Não havia trânsito e eu pude desabafar, chorando e gritando no carro, enquanto dirigia para Los Angeles, mas desta vez, sem a intenção de um dia voltar para Beverly Hills. Eu já deveria estar dormindo agora, mas em vez disso, estava no carro sentindo mil emoções ao mesmo tempo.
No dia seguinte, eu iria trabalhar com olheiras ainda mais profundas, mas teria uma vida mais leve pela frente. Olhei para a tela do celular e vi várias mensagens e chamadas perdidas de Noah e Gio, o que não era surpresa, eles estavam preocupados. Mas eu não queria falar com ninguém, queria dirigir sem dizer nada. Esse era meu momento de descarregar tudo o que engoli ao longo dos anos.
Estacionei o carro na garagem do condomínio deles, tirei minha bagagem do porta-malas e entrei no elevador. No caminho para o apartamento, sequei meu rosto. Não tenho certeza do que dizer ou mesmo se realmente quero falar sobre isso, mas somos amigos há tempo suficiente para saber como entender e respeitar esses momentos.
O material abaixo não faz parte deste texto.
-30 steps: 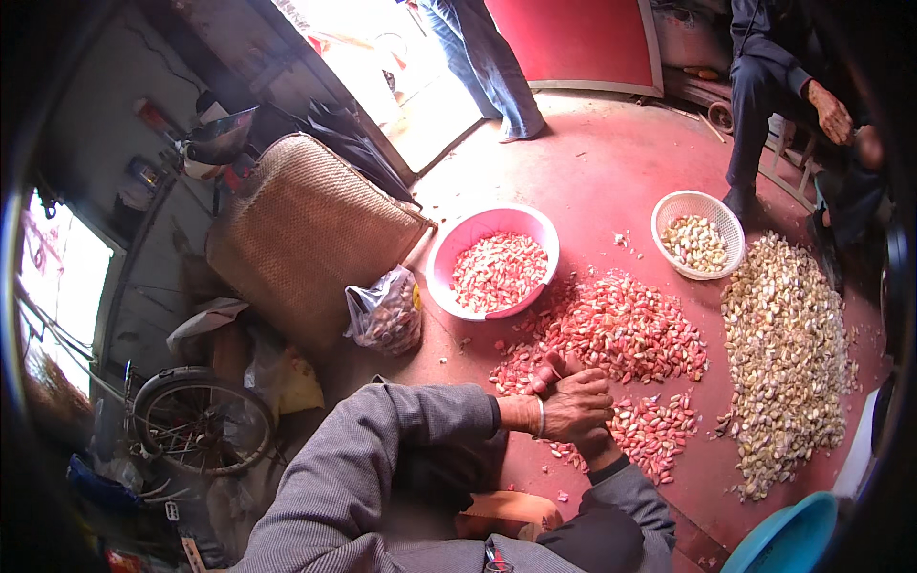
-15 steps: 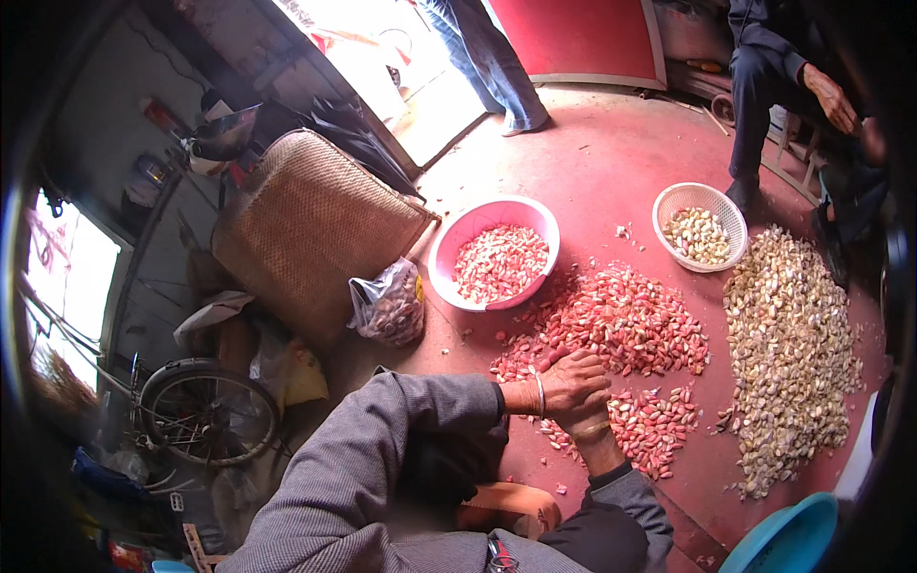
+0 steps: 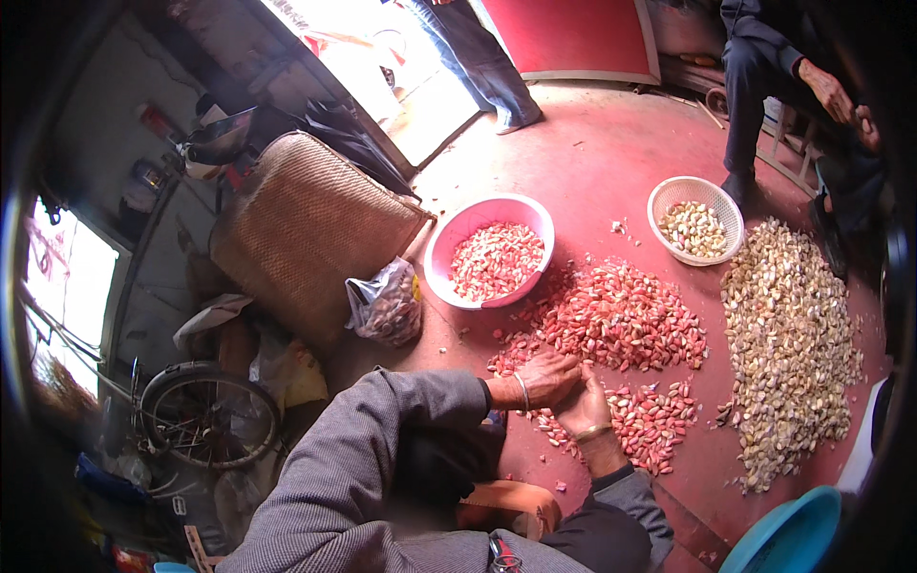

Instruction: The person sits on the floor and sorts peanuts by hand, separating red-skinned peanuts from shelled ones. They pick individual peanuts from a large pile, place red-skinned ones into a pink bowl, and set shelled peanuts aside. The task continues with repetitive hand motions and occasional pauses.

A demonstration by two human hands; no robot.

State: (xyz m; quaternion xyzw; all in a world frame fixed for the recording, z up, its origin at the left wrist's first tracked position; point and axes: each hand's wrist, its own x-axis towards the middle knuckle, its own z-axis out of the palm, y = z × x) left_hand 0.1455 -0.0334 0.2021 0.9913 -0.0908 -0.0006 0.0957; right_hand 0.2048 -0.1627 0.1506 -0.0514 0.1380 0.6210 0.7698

Meus olhos estavam vermelhos e inchados de tanto chorar. Parei em frente à porta do apartamento, suspirei, controlando meu nervosismo emergente, e toquei a campainha. Giovana abriu a porta quase instantaneamente e sua expressão estava cheia de angústia.
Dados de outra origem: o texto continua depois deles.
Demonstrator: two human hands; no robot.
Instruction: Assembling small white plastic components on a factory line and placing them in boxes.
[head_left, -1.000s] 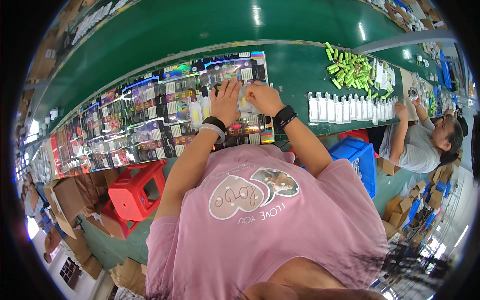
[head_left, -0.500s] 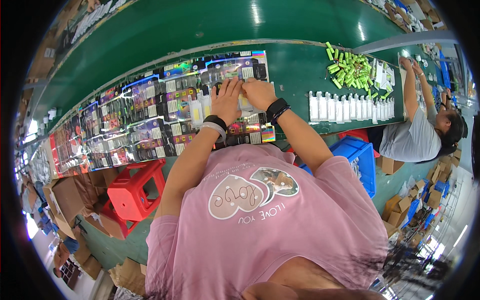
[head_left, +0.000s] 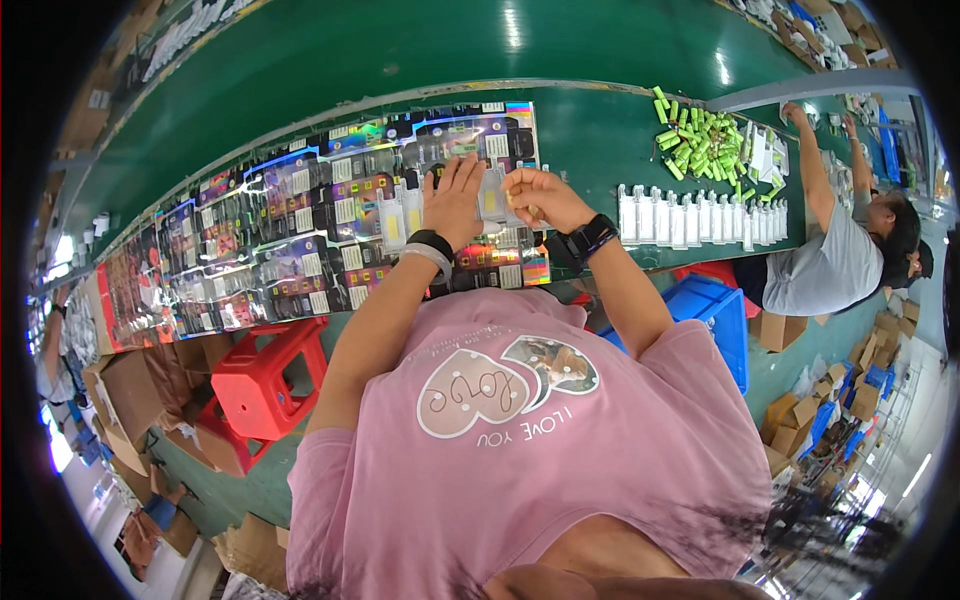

— Ariel! Eu estava tão preocupada com você.
Na sala, vejo Noah se levantar do sofá e me encarar. Ela fez espaço para eu entrar com minhas malas e depois trancou a porta.
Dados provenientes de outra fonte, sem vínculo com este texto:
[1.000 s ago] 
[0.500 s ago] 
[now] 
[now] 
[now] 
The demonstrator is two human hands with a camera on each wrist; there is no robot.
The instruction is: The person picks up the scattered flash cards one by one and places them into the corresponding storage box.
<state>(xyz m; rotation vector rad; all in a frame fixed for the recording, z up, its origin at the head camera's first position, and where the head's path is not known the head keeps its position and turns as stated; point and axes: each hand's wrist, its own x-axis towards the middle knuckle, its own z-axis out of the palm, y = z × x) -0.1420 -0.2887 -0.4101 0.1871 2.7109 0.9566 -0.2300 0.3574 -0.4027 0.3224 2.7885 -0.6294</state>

— O que aquele canalha fez com você? — Noah perguntou, enquanto vinha em minha direção e me abraçava apertado. Meus ombros desabaram e lágrimas de tristeza e dor começaram a escorrer pelo meu rosto.
— Fui uma idiota...
— Shh! Isso acabou, finalmente acabou!
— Fiz o que ninguém faria por ele todos esses anos e no final, fui recompensada com um tapa na cara — disse, em lágrimas, apertando o moletom de Noah.
— Aquele animal teve a coragem de te bater? — Giovana perguntou, incrédula.
Senti o corpo de Noah se arquear e me apertar.
— Quero ir lá e dar uma surra nele!
— Dói tanto, Noah — disse, chorando alto.
— Isso acabou, respire fundo. Giovana, pegue água para Ariel, não fique aí parada — ele gritou para Giovana e isso me fez querer rir, mesmo em um momento como aquele.
— Se não fosse pela Ariel, eu estaria te batendo agora, seu grandalhão — ela o ameaçou com raiva, virando as costas e indo em direção à cozinha.